The DiaSorin LIAISON® Calprotectin assay is an in vitro diagnostic chemiluminescent immunoassay (CLIA) intended for the quantitative measurement, in human stool, of fecal calprotectin, a neutrophilic protein that is a marker of mucosal inflammation. The LIAISON® Calprotectin assay can be used as an aid in the diagnosis of inflammatory bowel diseases (IBD), specifically Crohn's disease and ulcerative colitis, and as an aid in differentiation of IBD from irritable bowel syndrome (IBS). Test results are to be used in conjunction with information obtained from the patients' clinical evaluation and other diagnostic procedures. The test has to be performed on the LIAISON® XL Analyzer. The DiaSorin LIAISON® O.S.E.T. Device (Quantitative Stool Extraction and Test) is intended for use in the preparation of human stool specimens for testing in the LIAISON® Calprotectin assay.

The LIAISON® Calprotectin assay is a sandwich assay that uses 2 monoclonal antibodies for capture and detection of calprotectin. The LIAISON® Calprotectin assay must be run on the LIAISON® XL Analyzer, a fully automated system with continuous loading. Calprotectin is first extracted from human stool samples with LIAISON® Q.S.E.T. Buffer using either the weigh method or the LIAISON® Q.S.E.T. Device. The assay incubates extracted sample, calibrator, control, or calibration verifiers with assay buffer and paramagnetic particles coated with a monoclonal antibody that specifically recognizes the calprotectin heterocomplex. Following incubation, a wash cycle is performed to remove any unbound material. An isoluminol conjugated monoclonal antibody that recognizes calprotectin is then added to the reaction and incubated. The unbound conjugate is removed with a second wash step. Starter reagents are then added and a flash chemiluminescent reaction is initiated. The light signal is measured by a photomultiplier as relative light units (RLU) and is proportional to the concentration of calprotectin present in the calibrators, controls or samples. All assay steps and incubations are performed by the LIAISON® XL Analyzer. The analyzer software automatically calculates the concentration of calprotectin in the sample. This concentration is expressed in ug/q.

The Fecal Extraction Device is a single use tube containing extraction buffer intended for sampling and extracting human stool specimens and subsequent analysis with the QUANTA Flash Calprotectin assay.

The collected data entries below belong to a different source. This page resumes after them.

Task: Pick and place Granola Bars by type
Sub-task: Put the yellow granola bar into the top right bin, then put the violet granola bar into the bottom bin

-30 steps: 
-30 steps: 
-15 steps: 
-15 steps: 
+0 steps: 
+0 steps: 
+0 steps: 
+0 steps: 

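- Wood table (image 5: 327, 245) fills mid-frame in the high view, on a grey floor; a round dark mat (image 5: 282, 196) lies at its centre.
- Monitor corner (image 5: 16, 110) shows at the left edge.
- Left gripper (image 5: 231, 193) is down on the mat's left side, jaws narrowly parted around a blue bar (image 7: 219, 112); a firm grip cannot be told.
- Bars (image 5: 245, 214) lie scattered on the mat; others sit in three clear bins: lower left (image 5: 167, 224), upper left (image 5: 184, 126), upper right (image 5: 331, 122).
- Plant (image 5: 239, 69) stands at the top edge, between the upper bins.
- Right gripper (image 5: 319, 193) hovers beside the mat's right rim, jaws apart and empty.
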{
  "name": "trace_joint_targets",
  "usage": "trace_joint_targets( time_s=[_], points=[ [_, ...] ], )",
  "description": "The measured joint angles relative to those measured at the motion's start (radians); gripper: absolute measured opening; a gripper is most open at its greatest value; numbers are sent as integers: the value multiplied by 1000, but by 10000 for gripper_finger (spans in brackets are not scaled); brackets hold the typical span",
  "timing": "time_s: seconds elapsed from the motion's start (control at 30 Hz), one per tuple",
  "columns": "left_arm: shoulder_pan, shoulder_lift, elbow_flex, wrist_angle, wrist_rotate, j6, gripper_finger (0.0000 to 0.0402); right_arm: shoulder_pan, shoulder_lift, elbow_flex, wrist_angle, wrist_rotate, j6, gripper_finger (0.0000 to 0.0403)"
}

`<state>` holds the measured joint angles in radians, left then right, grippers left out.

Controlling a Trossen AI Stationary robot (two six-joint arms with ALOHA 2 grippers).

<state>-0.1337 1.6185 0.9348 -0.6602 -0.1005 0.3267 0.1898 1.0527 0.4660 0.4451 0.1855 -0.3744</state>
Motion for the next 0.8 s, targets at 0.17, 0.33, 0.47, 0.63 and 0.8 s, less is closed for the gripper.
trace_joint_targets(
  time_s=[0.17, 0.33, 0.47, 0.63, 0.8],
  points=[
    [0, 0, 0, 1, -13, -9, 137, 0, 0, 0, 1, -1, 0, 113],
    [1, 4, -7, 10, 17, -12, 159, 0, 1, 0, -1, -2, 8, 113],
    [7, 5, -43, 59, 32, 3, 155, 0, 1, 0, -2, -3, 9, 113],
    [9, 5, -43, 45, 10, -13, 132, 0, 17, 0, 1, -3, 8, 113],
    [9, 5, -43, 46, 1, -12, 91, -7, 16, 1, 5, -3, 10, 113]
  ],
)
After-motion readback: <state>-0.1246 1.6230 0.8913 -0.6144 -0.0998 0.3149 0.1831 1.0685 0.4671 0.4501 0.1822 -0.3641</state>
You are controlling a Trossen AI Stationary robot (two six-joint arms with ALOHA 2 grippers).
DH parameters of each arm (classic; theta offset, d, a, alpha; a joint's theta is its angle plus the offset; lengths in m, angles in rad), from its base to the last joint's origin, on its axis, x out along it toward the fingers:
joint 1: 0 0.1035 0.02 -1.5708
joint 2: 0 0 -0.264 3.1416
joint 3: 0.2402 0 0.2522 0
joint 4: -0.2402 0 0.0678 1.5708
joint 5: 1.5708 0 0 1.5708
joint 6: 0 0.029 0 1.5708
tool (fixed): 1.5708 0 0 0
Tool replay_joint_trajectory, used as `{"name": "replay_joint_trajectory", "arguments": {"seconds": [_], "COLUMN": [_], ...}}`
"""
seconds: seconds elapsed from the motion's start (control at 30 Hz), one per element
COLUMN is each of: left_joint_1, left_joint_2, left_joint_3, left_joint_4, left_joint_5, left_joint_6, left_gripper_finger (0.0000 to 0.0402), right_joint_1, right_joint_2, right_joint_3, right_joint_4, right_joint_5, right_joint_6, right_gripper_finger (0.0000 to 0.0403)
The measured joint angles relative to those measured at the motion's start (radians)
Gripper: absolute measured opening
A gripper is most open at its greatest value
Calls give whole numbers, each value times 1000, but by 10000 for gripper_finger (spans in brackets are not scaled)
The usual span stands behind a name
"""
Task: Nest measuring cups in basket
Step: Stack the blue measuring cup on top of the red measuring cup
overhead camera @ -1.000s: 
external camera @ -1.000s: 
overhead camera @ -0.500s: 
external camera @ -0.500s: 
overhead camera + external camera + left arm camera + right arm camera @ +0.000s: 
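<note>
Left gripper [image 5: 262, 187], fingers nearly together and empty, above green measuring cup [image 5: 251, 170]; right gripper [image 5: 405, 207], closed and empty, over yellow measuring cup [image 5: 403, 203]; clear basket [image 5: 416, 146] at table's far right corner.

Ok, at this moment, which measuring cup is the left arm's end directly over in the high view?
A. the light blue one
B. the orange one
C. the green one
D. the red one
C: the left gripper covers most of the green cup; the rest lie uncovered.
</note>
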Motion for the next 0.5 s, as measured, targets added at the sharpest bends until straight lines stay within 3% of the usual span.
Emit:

The Fecal Extraction Device acquires the amount of stool necessary to perform the QUANTA Flash Calprotectin assay directly from the primary specimen container instead of weighing the sample. The device consists of a tube, containing 2.8 mL of extraction buffer, and a stick shaped with seven grooves for collecting the sample. The upper end of the device is made up of two parts which can be removed with two separate rotations: the white screw cap (connected to the plastic stick with grooves) is removed by twisting counter-clockwise. The red lower part (for retaining the excess material) is removed by twisting clockwise. Once having completed the extraction procedure, remove both the white and red upper parts. The tube containing the extracted sample can be placed directly into the BIO-FLASH instrument sample rack.